About half of the UKCS pipeline network included in its analysis, said Wood Mackenzie, was expected to operate at less than 50% of capacity through 2000. "In total, some 46.5% of oil pipeline capacity and 47.1% of gas pipeline capacity is expected to remain unutilized through 2000.
"Indeed, under current commercial field development plans, many of the pipelines are expected to see additional declines in throughput volumes in the medium term, and this may marginalize their existence going forward. Consequently, it is the commercialization of the undeveloped reserve base of the UKCS that would ultimately decide the fate of these systems," Wood Mackenzie said.
In addition to this factor, the majority of the UK infrastructure was operated by a relatively small group of companies, the analyst said. "The pipeline systems outside of the SGB are currently operated by just 10 companies, of which nearly 60% are operated by BP Amoco PLC, Royal Dutch/Shell, and TotalFinaElf SA."

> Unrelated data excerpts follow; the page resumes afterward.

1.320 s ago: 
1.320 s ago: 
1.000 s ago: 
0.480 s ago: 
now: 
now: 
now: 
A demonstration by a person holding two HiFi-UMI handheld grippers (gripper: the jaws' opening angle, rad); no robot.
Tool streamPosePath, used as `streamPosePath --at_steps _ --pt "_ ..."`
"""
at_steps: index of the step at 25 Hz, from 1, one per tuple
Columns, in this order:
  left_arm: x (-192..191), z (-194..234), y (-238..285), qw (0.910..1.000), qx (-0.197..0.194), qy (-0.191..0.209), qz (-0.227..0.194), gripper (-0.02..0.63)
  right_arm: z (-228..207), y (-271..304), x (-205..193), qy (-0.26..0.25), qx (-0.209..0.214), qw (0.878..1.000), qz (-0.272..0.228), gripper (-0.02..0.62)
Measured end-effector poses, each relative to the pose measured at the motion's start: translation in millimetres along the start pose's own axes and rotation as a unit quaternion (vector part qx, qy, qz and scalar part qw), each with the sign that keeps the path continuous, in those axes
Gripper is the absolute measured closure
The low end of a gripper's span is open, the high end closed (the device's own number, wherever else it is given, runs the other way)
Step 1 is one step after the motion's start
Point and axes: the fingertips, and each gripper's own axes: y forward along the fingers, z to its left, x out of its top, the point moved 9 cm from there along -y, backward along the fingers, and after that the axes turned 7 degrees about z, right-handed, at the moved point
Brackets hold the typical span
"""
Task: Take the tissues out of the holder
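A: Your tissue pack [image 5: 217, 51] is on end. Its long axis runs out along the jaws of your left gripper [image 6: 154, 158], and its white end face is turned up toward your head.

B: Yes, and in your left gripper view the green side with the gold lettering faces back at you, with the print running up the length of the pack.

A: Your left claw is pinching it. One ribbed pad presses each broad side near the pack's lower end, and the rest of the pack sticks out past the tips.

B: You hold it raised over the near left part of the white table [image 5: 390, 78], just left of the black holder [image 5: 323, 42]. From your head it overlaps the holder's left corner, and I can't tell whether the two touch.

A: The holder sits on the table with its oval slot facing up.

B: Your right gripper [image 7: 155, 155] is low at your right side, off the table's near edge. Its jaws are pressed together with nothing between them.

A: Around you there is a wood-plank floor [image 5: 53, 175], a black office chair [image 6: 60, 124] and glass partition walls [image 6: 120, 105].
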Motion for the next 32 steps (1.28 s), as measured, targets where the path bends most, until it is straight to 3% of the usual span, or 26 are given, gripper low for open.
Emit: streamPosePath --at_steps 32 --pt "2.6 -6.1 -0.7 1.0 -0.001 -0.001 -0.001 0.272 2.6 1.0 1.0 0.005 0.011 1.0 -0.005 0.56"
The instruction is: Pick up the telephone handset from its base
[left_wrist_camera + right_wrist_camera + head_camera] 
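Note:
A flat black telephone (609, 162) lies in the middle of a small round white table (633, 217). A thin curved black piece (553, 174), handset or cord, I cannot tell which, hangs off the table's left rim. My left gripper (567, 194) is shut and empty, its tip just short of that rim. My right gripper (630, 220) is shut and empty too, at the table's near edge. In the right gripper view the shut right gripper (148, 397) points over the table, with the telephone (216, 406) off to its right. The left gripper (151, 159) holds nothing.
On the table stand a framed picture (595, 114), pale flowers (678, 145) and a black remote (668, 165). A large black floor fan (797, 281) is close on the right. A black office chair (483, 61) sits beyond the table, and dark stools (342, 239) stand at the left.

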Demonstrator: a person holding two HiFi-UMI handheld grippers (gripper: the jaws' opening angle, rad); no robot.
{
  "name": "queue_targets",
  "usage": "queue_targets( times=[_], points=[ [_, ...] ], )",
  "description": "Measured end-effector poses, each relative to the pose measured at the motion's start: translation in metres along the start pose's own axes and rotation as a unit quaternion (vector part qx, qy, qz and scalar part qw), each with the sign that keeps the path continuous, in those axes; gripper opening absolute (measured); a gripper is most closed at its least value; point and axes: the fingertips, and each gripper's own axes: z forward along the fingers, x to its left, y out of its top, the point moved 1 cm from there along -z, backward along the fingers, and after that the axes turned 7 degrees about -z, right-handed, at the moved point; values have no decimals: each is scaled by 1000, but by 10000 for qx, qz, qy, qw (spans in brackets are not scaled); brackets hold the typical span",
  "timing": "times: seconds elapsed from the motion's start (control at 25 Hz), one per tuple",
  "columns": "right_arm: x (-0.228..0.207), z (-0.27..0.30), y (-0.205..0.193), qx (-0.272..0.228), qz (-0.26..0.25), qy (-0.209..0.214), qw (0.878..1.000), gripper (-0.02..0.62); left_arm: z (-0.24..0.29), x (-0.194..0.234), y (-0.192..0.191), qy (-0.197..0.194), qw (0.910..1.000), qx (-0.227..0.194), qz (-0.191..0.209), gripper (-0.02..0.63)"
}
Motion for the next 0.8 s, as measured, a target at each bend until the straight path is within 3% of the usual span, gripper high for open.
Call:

Wood Mackenzie said 52 companies held equity in the 3.1 billion boe of potentially viable undeveloped reserves within 50 km of existing UK pipeline infrastructure.
"However, around 50% of these reserves (1.5 billion boe) are held by just six companies." This group of six also owns "substantial interests" in most of the pipelines offshore, the analyst noted.
In order to better enable upstream companies to access potential undeveloped reserves from the UKCS, Wood Mackenzie suggested industry forge a path incorporating more mergers, acquisitions, joint ventures, and alliances; advances in technology; and better efforts at self-regulation.